= THE TASK =
Scan the entries below and return each line that contains "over".

(Records drawn from a dataset)

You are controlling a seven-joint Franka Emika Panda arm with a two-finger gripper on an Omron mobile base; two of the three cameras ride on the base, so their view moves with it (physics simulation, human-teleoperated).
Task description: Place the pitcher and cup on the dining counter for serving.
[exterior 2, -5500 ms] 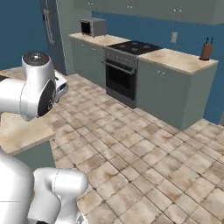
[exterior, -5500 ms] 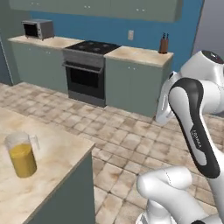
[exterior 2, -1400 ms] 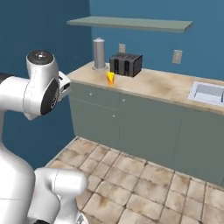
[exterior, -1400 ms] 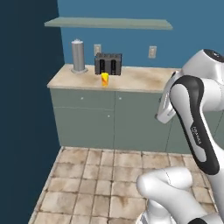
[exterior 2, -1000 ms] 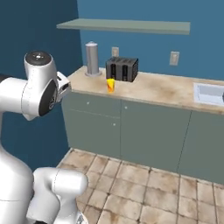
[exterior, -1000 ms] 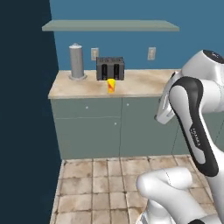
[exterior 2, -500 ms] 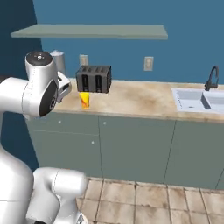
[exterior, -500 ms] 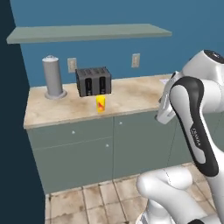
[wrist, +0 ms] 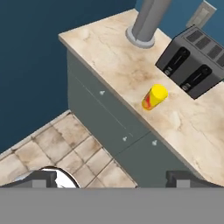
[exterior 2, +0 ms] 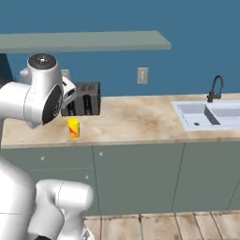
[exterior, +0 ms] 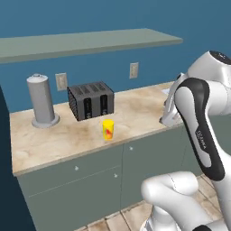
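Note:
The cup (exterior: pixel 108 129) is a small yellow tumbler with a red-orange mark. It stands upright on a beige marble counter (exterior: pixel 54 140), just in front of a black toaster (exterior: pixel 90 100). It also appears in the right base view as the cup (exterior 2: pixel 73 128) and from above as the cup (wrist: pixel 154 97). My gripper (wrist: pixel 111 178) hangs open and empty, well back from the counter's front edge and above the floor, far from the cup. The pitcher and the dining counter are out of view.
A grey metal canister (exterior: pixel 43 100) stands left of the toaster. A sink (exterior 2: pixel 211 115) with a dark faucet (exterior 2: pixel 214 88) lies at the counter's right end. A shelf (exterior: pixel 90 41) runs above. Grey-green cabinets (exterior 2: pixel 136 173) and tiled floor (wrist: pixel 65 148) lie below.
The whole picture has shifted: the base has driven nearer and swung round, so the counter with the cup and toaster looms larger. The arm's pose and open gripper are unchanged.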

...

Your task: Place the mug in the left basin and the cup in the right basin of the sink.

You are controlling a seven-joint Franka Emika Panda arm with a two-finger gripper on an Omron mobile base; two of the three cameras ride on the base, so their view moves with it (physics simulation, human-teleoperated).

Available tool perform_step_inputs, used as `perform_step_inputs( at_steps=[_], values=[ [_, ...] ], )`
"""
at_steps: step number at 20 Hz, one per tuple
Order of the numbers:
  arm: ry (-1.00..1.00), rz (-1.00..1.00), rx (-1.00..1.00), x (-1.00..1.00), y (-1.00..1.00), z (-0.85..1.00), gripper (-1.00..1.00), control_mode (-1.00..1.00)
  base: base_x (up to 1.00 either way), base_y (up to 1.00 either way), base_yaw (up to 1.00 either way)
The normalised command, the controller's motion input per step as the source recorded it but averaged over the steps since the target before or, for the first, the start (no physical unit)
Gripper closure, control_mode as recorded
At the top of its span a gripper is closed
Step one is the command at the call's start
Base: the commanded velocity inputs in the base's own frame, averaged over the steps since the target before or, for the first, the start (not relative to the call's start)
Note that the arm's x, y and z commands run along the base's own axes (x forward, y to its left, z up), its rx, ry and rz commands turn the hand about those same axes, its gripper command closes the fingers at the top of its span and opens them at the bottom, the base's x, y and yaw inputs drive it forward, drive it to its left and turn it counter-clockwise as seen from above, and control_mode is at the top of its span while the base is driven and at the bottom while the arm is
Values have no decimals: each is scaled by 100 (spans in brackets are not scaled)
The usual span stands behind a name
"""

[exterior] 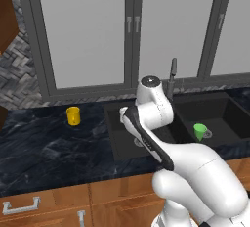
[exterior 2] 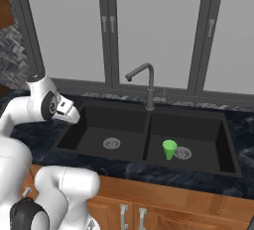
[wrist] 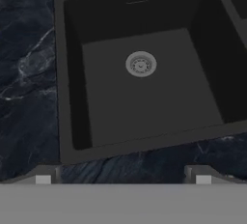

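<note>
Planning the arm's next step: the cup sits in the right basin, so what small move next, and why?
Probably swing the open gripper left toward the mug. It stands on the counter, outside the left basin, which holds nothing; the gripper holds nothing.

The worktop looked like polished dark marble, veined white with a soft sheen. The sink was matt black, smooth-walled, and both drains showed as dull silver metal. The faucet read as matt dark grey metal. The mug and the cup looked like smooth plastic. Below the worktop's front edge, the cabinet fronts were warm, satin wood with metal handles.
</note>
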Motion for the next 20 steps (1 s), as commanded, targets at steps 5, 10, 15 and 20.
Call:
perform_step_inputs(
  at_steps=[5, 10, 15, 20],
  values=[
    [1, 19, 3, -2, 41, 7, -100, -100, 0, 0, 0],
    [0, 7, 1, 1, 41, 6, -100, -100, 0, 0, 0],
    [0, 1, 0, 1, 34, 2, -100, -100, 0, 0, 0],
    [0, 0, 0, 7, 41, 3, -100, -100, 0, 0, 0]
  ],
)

= RESULT OF THIS TASK =
The normalised command, the controller's motion input per step as the source recorded it but averaged over the steps since the target before or, for the first, the start (no physical unit)
Base: the commanded velocity inputs in the base's own frame, averaged over the steps since the target before or, for the first, the start (not relative to the call's start)

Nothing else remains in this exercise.